Clause 52. The component of any of clauses 46 to 51, further comprising: means for determining a source-specific cyber exposure score representing a vulnerability exposure of a plurality of assets to cyber-attacks due to vulnerabilities detected by a single source based on an average of a plurality of asset exposure scores for the plurality of assets with respect to the single source.

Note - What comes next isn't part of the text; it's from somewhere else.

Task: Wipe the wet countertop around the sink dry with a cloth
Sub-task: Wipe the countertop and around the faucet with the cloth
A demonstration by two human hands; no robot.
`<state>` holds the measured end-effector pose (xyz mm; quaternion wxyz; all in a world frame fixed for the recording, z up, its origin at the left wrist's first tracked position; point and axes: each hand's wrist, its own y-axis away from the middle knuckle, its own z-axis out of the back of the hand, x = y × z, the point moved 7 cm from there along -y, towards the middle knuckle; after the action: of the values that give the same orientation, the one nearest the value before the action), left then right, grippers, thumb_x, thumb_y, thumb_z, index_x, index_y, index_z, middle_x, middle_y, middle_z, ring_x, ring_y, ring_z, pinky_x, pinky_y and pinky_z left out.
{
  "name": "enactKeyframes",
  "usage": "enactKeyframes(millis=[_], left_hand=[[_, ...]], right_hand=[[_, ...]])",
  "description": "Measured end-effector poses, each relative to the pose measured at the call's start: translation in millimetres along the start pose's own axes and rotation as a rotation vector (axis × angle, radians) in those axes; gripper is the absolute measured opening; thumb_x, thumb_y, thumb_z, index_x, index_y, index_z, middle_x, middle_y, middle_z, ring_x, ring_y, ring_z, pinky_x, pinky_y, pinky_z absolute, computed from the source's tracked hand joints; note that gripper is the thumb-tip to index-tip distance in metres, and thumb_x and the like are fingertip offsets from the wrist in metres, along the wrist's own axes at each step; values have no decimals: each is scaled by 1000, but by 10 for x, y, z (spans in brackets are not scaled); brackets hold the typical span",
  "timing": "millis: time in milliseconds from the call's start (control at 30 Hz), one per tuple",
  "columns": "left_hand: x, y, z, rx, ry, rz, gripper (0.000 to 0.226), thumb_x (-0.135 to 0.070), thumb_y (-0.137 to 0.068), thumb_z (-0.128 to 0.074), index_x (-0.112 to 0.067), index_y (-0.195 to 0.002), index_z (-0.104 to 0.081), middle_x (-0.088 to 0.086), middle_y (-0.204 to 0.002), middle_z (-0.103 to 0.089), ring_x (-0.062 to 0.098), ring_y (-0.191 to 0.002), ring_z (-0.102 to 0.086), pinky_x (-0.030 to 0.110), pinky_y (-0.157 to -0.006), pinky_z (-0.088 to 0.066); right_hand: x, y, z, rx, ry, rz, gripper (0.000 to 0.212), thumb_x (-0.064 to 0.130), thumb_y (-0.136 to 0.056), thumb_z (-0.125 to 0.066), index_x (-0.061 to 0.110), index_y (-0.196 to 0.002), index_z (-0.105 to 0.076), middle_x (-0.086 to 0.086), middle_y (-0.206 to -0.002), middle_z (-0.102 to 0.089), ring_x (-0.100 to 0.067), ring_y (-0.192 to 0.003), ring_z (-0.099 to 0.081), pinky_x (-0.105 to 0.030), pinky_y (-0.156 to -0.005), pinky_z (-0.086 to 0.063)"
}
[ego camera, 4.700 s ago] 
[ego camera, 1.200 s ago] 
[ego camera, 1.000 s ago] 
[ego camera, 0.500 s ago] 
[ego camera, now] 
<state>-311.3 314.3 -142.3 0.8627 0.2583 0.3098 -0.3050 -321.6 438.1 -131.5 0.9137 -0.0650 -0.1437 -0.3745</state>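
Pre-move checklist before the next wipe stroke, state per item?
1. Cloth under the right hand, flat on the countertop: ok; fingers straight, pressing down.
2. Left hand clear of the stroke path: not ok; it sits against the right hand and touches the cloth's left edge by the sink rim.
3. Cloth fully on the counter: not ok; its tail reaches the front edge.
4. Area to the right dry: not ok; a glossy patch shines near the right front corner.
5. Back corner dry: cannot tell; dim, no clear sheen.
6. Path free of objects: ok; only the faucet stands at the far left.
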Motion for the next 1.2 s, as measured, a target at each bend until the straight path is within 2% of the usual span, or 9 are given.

Clause 53. The component of any of clauses 37 to 52, wherein the plurality of sources comprise a plurality of vulnerability sensors.

Clause 54. The component of any of clauses 37 to 53, wherein the plurality of sources comprise: one or more software vulnerabilities; one or more cloud misconfigurations; one or more account misconfigurations; or any combination thereof.

Clause 55. A non-transitory computer-readable medium storing computer-executable instructions that, when executed by a component, cause the component to: obtain an asset criticality score of an asset; obtain a plurality of vulnerability severity parameters associated with the asset from a plurality of sources; and determine a global asset exposure score of the asset based on the asset criticality score and the plurality of vulnerability severity parameters, wherein the global asset exposure score represents a vulnerability exposure of the asset detected by the plurality of sources.

Clause 56. The non-transitory computer-readable medium of clause 55, further comprising computer-executable instructions that, when executed by the component, cause the component to: determine a linear component based on the plurality of vulnerability severity parameters; and determine a vulnerability density score of the asset based on the linear component, wherein the global asset exposure score is determined based at least in part on the vulnerability density score.

Clause 57. The non-transitory computer-readable medium of clause 56, wherein the computer-executable instructions that, when executed by the component, cause the component to determine the vulnerability density score comprise computer-executable instructions that, when executed by the component, cause the component to: divide the linear component by a sum of the linear component and one to obtain the vulnerability density score.

Clause 58. The non-transitory computer-readable medium of any of clauses 56 to 57, wherein the computer-executable instructions that, when executed by the component, cause the component to determine the global asset exposure score comprise computer-executable instructions that, when executed by the component, cause the component to: determine a geometric mean of the asset criticality score and the vulnerability density score.

Clause 59. The non-transitory computer-readable medium of clause 58, wherein the computer-executable instructions that, when executed by the component, cause the component to determine the global asset exposure score comprise computer-executable instructions that, when executed by the component, cause the component to: multiply the geometric mean by a scale factor to obtain the global asset exposure score.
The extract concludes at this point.